Foi o caso que um homenzinho,
recém-aparecido na cidade, veio à casa do Meu Amigo, por questão
de vida e morte, pedir providências. Meu Amigo sendo de vasto saber
e pensar, poeta, professor, ex-sargento de cavalaria e delegado de
polícia. Por tudo, talvez, costumava afirmar: — “A vida de um
ser humano, entre outros seres humanos, é impossível. O que vemos,
é apenas milagre; salvo melhor raciocínio.” Meu Amigo sendo
fatalista.
Na data e hora, estava-se em seu fundo de
quintal, exercitando ao alvo, com carabinas e revólveres,
revezadamente. Meu Amigo, a bom seguro que, no mundo, ninguém,
jamais, atirou quanto ele tão bem — no agudo da pontaria e rapidez
em sacar arma; gastava nisso, por dia, caixas de balas. Estava
justamente especulando: — “Só quem entendia de tudo eram os
gregos. A vida tem poucas possibilidades.” Fatalista como uma
louça, o Meu Amigo. Sucedeu nesse comenos que o vieram chamar, que o
homenzinho o procurava.
O qual, vendo-se que caipira, ar e traje.

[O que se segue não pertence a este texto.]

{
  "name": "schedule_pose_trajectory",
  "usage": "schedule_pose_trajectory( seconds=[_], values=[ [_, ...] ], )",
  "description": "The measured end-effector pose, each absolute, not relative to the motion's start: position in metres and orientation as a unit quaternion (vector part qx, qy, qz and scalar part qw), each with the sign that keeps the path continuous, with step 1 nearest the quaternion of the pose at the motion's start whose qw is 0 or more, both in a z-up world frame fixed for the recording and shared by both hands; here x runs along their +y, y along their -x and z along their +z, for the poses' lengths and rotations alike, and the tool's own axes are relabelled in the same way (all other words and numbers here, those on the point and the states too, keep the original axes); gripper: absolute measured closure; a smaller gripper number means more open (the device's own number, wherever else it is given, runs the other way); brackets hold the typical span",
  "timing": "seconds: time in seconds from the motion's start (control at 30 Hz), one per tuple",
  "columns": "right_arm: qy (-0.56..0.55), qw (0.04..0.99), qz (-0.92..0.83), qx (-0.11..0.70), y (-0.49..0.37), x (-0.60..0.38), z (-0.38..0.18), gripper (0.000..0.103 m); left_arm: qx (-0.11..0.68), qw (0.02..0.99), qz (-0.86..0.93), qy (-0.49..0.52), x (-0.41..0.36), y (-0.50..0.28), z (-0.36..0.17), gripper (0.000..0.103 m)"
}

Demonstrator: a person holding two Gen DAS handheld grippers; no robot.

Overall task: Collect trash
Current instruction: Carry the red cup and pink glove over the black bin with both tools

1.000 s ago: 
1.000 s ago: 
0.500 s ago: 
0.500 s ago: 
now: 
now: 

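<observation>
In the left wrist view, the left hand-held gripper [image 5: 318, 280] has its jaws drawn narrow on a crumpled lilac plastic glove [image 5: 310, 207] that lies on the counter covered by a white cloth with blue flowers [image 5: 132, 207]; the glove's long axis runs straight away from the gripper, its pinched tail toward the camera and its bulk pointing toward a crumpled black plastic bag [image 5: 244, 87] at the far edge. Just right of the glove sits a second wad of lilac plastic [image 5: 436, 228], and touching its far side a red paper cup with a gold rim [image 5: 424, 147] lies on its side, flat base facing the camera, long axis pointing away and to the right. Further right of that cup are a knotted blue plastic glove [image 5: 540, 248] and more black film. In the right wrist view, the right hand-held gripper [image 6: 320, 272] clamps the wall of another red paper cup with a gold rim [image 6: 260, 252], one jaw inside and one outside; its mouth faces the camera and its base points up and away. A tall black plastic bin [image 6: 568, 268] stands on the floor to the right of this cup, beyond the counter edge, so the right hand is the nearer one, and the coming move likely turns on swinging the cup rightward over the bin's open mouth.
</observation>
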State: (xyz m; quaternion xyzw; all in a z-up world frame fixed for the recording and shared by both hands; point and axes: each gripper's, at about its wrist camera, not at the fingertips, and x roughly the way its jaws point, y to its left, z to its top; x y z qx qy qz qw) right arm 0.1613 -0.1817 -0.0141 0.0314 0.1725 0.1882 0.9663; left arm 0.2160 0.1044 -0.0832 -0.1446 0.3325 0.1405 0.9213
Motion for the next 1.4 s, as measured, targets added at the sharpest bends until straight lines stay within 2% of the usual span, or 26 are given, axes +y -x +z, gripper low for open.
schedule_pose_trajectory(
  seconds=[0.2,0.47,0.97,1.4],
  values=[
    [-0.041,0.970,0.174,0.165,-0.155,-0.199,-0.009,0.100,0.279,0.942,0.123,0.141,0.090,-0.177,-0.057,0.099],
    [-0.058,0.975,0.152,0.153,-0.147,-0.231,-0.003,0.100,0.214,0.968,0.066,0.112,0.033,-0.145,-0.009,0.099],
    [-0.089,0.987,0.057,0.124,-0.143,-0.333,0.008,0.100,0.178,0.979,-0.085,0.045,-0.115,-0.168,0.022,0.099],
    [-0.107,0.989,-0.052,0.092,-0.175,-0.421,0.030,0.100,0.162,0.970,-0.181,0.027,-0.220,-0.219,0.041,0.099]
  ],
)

Dava-se de entre vinte-e-muitos e trinta anos; devia de ter bem
menos, portanto. Miúdo, moído. Mas concreto como uma anta, e
carregado o rosto, gravado, tão submetido, o coitado; as mãos
calosas, de enxadachim. Meu Amigo, mandando-lhe sentar e esperar,
continuou, baixo, a conversa; fio que, apenas, para poder melhor
observar o outro, vez a vez, com o rabo-do-olho, aprontando-lhe a
avaliação. Do que disse: — “Se o destino são componentes
consecutivas — além das circunstâncias gerais de pessoa, tempo e
lugar... e o karma...” Ponto é que o Meu Amigo existia, muito;
não se fornecia somente figura fabulável, entenda-se. O homenzinho
se sentara na ponta da cadeira, os pés e joelhos juntos, segurando
com as duas mãos o chapéu; tudo limpinho pobre.
Convidado a dizer-se, declinou que de
nome José de Tal, mas, com perdão, por apelido Zé Centeralfe.
Sentia-se que ele era um sujeito já arrumado em si; nem estava muito
nervoso. Embrulhava-se a falar, por gravidade: — “Sou homem de
muita lei... Tenho um primo oficial-de-justiça... Mas não me
abrange socorro... Sou muito amante da ordem...” Meu Amigo
murmurou mais ou menos: — “Não estamos debaixo da lei, mas da
graça...” — cuido que citasse epístola de São Paulo; e
receei que ele não simpatizasse com Zé Centeralfe. Mas, o
homenzinho, posto em cruz comprida, e porque se achasse rebaixado,
quase desonrado — e ameaçado — viera dar parte. Apanhou o
chapéu, que caíra ao chão, com a mão o espanava.
Representou: que era casado, em face do
civil e da igreja, sem filhos, morador no arraial do Pai-do-Padre.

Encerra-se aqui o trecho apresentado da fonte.